L'hôpital public peine à recruter. La quasi-totalité des établissements de santé rencontrent des difficultés actuellement, selon une enquête publiée la semaine dernière par la Fédération hospitalière des hôpitaux publics (FHF). Pour pallier ces manques, de nombreux établissements ont recours à des praticiens et soignants intérimaires. Une pratique qui devient aujourd'hui « colossale » et problématique, selon les représentants de l'hôpital public. Explications.Avec le climat et le pouvoir d'achat, la santé fait partie de ces urgences auxquelles le gouvernement doit s'atteler. L'hôpital public, comme d'autres secteurs, peine à recruter. D'après une étude publiée mercredi dernier par la Fédération hospitalière des hôpitaux publics (FHF), la quasi-totalité des établissements de santé rencontrent des difficultés de recrutement. Faute de soignants, au moins 120 services d'urgences ont été forcés de limiter leur activité ou s'y préparent, selon un décompte fin mai de l'association Samu-Urgences de France. Et l'été s'annonce chaud, avec les congés qui arrivent et menacent d'accentuer la pression sur le personnel soignant de services déjà sous tension.

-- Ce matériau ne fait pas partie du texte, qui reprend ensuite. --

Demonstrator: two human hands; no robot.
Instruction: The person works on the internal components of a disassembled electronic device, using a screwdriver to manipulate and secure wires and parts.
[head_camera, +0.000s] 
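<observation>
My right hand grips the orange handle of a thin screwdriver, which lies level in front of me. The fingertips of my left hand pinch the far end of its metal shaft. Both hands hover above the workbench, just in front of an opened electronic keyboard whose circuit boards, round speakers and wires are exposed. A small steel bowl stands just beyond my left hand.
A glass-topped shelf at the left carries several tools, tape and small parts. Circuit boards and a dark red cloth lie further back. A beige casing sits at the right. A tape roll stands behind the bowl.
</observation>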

Cette enquête de la FHF, réalisée en avril et mai 2022 auprès de plus de 400 établissements publics de santé et médico-sociaux, regroupant en tout plus de 380.000 professionnels non médicaux, révèle que 80,3% des hôpitaux et Ehpad publics rencontrent en permanence des difficultés, pour 18,9% d'entre eux c'est de façon ponctuelle. C'est donc la quasi-totalité (99%) des établissements qui connaissent des difficultés de recrutement d'infirmiers et d'aides-soignants « de manière permanente ou ponctuelle ». Et l'urgence reste « les infirmiers et la nuit », selon ce rapport.
Le constat n'est pas nouveau. En 2019, un rapport de la Cour des comptes dénonçait déjà le problème : « Malgré les efforts entrepris pour réorganiser le circuit des patients dans les services d'urgence, le système actuel semble à bout de souffle. Les situations de tension récurrentes et la pénurie de personnel constatées dans certains établissements témoignent des difficultés à assurer la permanence des soins dans tous les territoires, notamment en "nuit profonde".»

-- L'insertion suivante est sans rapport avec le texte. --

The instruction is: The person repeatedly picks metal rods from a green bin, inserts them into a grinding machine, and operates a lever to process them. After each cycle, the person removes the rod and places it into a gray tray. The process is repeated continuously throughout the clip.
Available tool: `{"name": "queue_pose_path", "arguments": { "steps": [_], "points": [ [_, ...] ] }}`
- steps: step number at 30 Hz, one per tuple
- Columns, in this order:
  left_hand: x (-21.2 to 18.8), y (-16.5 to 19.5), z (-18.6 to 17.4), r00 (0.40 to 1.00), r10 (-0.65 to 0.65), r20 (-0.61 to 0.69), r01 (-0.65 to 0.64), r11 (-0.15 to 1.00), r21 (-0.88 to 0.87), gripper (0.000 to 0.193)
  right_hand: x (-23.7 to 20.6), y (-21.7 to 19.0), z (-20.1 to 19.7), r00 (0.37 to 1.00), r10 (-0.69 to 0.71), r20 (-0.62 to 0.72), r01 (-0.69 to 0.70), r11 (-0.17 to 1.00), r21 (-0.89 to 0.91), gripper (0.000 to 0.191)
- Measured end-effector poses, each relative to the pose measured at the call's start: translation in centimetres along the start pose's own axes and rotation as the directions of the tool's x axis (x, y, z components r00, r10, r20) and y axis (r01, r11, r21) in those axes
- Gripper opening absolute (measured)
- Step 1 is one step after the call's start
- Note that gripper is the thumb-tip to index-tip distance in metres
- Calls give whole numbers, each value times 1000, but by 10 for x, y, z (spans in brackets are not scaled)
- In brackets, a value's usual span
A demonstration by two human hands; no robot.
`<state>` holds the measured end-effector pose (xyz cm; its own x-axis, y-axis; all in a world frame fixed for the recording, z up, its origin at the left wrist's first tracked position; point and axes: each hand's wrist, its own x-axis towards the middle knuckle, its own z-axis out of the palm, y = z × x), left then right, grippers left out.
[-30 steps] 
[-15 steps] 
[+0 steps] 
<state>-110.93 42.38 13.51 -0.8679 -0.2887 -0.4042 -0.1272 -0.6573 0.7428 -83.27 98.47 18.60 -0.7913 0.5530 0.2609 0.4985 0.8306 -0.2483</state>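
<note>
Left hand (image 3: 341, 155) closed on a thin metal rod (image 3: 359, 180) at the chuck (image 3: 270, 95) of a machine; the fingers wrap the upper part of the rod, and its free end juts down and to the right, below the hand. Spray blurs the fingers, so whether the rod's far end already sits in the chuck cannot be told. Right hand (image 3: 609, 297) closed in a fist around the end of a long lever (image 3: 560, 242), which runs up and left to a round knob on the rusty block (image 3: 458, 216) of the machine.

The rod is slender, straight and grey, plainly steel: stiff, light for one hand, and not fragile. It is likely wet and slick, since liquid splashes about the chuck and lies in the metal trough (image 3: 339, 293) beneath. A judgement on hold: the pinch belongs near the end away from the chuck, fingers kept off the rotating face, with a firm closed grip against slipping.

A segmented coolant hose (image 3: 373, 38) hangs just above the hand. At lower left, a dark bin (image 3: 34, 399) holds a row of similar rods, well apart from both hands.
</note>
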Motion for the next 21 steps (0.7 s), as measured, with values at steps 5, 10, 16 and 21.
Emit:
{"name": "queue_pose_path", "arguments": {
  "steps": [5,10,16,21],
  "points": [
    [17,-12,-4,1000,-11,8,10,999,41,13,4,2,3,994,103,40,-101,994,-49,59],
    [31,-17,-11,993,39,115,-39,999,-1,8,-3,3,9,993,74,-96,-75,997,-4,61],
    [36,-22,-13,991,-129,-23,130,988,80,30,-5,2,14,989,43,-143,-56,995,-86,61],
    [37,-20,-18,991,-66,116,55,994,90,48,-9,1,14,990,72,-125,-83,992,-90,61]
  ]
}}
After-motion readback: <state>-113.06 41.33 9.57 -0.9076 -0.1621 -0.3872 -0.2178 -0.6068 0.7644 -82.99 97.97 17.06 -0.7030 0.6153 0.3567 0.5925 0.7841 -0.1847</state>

Actuellement, pour faire face à la pénurie de soignants dans les hôpitaux français, de nombreux établissements hospitaliers comblent leurs effectifs avec des vacataires ou des soignants intérimaires. Les urgences de l'hôpital Delafontaine à Saint-Denis (Seine-Saint-Denis), tournaient fin mai avec « la moitié du personnel paramédical » nécessaire et comblait « soit avec des heures supplémentaires et des primes, soit avec du personnel vacataire ou intérimaire... quand ils veulent bien venir », selon le chef de service cité par l'AFP.